I know of no other person, outside of the first generation of Jungians (Marie-Louise von Franz, Barbara Hannah, E.A. Bennett, Liliane Frey-Rohn, Gerhard Adler, C.A. Meier, Rivkah Kluger, to name a few … I’d also include Edward Edinger and Marion Woodman in this list), who has done as much to make Jungian psychology available to the wider public as has Daryl Sharp. His Inner City Books has navigated the treacherous waters of economic survival and respect for the individual so rare in today’s corporate universe. We Jungians are all small potatoes in the megalith of a profession increasingly dominated by insurance companies and the half-baked practitioners who kiss butt with quick pseudo-fixes, appealing on paper to the quantitative mind. Daryl’s ear to the individual voice of the small author has given the Jungian soul a chance to express itself, to place its words within the grasp of the intelligent layperson, words which otherwise would have withered without a hearing. Thanks to the books Inner City has published, it is clear that the spirit of Jung’s work and all it entails lives on and with a living platform.
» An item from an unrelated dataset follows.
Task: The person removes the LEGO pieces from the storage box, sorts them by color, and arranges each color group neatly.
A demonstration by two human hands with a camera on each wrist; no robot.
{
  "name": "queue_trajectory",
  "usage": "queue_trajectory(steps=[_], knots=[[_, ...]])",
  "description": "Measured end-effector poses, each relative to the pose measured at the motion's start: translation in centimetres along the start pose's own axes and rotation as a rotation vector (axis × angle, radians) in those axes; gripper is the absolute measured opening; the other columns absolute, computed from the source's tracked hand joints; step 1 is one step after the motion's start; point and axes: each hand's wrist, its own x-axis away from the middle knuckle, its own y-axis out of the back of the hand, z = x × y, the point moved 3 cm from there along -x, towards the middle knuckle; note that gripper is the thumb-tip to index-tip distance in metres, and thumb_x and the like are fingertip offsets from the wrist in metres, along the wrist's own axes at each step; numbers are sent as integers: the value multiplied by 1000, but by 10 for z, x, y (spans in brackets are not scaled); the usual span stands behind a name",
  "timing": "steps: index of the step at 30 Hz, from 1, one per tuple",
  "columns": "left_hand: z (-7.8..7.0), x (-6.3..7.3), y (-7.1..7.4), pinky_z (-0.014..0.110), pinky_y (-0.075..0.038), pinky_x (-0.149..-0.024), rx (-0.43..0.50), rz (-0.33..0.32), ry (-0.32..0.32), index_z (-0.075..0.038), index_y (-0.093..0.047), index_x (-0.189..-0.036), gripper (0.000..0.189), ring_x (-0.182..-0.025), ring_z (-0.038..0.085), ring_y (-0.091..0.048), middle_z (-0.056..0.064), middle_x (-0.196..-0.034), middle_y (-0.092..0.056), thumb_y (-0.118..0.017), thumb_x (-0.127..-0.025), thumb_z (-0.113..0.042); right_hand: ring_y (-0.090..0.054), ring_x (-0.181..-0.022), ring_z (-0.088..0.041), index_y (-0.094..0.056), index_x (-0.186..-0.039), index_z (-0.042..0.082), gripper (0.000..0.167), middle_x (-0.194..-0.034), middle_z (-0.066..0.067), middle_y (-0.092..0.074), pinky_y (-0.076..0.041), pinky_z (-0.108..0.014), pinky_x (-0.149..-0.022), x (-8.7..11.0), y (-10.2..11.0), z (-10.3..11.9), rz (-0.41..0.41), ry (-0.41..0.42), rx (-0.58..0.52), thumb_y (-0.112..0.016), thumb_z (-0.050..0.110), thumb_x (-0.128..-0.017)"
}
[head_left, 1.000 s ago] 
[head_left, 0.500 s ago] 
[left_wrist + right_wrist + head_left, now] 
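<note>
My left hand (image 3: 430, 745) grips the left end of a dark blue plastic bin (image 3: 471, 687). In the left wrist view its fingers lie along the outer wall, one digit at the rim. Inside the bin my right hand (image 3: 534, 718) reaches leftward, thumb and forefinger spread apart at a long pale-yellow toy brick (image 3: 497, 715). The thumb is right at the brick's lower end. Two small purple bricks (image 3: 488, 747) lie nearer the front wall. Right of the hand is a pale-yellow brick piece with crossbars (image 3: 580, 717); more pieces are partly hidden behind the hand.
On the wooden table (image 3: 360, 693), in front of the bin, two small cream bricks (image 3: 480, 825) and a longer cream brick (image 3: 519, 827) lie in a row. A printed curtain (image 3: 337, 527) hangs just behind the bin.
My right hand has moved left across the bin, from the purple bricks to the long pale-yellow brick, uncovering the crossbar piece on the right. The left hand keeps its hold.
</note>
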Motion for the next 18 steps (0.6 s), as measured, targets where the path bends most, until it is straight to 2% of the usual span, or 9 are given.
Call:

As Athens was working its way to sunrise that night when I was moved by the sight representing to me the birth of the struggle for choice, and as the sanctuary of Demeter the next day reminded me of the slow and difficult road in birthing that choice to a meaningful service for life’s greater dimension, so Jung’s work has stared existence in the face at its deepest roots. As Jung tirelessly demonstrated, choice is given its dignity through the something bigger of transcendence, meaning, and service. Thank you Daryl for your role in preserving that legacy.
And, Happy Eightieth Birthday most esteemed friend.